Sempre più disperata Satsuki ha un’intuizione e corre nel bosco verso l’albero di canfora per chiedere l’aiuto di Totoro, questi con uno dei suoi grugniti chiama il Gattobus e la bambina sale. Il Gattobus è una specie di autobus a forma di gatto, con dodici zampe, si muove velocissimo, vola, e al suo passaggio gli alberi della foresta si inclinano per dargli strada, sorvolano la campagna e riescono finalmente a ritrovare Mei che, stanchissima, siede sul ciglio della strada consapevole di essersi persa.

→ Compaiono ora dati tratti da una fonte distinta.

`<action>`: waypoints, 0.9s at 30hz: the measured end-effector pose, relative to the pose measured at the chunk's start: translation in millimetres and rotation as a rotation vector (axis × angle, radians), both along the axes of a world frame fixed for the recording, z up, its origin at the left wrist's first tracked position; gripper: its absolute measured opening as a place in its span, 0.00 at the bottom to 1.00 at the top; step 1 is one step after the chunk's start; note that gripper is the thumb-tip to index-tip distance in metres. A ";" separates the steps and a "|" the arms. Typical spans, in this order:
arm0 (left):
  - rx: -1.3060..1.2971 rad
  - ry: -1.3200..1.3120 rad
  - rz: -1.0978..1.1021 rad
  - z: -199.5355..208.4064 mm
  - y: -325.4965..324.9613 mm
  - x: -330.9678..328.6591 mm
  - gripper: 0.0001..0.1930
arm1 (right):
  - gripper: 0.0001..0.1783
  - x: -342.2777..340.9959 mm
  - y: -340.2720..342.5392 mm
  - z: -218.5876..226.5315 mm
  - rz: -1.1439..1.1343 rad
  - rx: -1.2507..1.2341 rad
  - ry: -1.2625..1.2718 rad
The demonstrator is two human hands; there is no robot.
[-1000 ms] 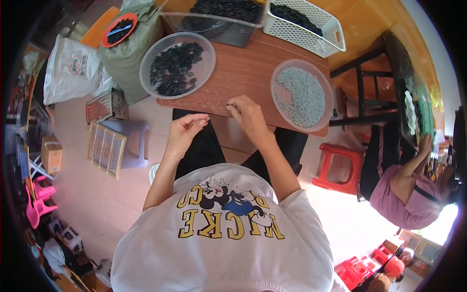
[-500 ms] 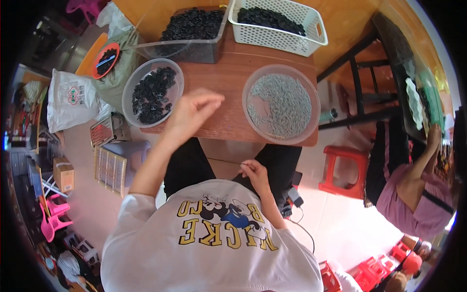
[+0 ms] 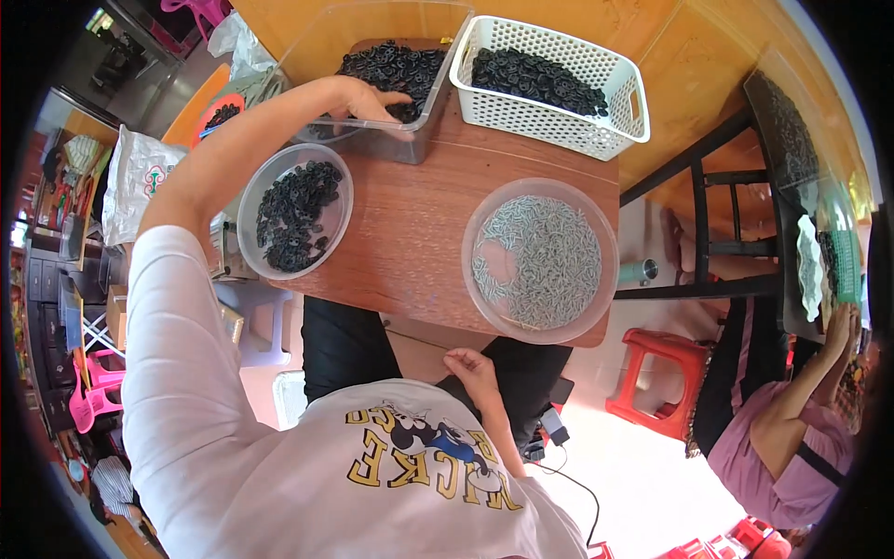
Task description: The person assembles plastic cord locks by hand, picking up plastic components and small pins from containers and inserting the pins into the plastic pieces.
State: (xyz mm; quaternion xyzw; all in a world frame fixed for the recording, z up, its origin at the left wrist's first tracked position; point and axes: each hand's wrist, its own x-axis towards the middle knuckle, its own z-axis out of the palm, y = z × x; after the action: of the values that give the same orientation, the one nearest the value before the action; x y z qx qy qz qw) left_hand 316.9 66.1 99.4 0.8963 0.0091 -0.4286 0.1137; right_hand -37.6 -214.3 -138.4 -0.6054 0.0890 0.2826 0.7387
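My left hand [image 3: 368, 101] reaches over the near wall of a clear plastic bin [image 3: 410, 149] at the back left. Its fingers are apart, and I see nothing held between them. Small black plastic pieces [image 3: 386, 67] lie heaped in that bin, just beyond the fingers. Low over my lap, my right hand [image 3: 475, 373] is closed in a pinch; whatever it may hold is too small to make out. Under my left forearm stands a round clear bowl [image 3: 343, 219] with more black pieces. A second round bowl [image 3: 472, 296] on the right contains many small silvery pins or screws.
A white perforated basket [image 3: 521, 121] of black pieces stands at the back of the brown wooden table [image 3: 410, 233]. Right of the table are a black metal frame [image 3: 736, 177], a red stool [image 3: 643, 391] and another person [image 3: 792, 419] at work. A white sack [image 3: 130, 186] stands left.
My left hand has moved forward from above the table to the clear bin, and its fingers have spread. My right hand stays low over my lap. The view has shifted slightly.
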 end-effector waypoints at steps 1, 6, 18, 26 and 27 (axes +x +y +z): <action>-0.004 0.002 -0.001 -7.2 -1.8 3.6 0.54 | 0.08 0.7 -0.2 1.0 -0.001 -0.004 0.002; 0.043 -0.105 -0.211 -49.3 14.6 24.0 0.50 | 0.08 3.6 -2.2 -0.2 0.013 0.027 0.049; -0.367 -0.055 0.383 -40.5 21.0 36.4 0.16 | 0.09 4.1 -0.7 3.4 0.015 0.071 0.068; -0.962 -0.111 0.793 13.6 71.6 29.3 0.11 | 0.08 -1.6 1.4 1.8 0.060 -0.037 -0.010; -1.010 -0.120 0.782 28.7 64.1 22.9 0.11 | 0.08 -1.9 1.5 4.5 0.036 -0.021 -0.004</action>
State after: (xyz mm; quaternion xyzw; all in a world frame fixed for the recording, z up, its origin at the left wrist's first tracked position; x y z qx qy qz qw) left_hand 339.9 130.2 128.1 0.6851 0.1260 -0.2560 0.6702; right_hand -39.5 -212.8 -133.9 -0.6151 0.0794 0.2938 0.7273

Il Gattobus offre alle due sorelle un passaggio fino all’ospedale dove è ricoverata la loro madre, forse a causa della magia le due bambine non possono farsi vedere ma si limitano ad osservare la stanza della loro mamma seduto su un albero del giardino e vedono che mamma e papà stanno chiacchierando serenamente, capiscono che le condizioni di salute non sono poi così gravi e possono così tornare tranquillamente a casa.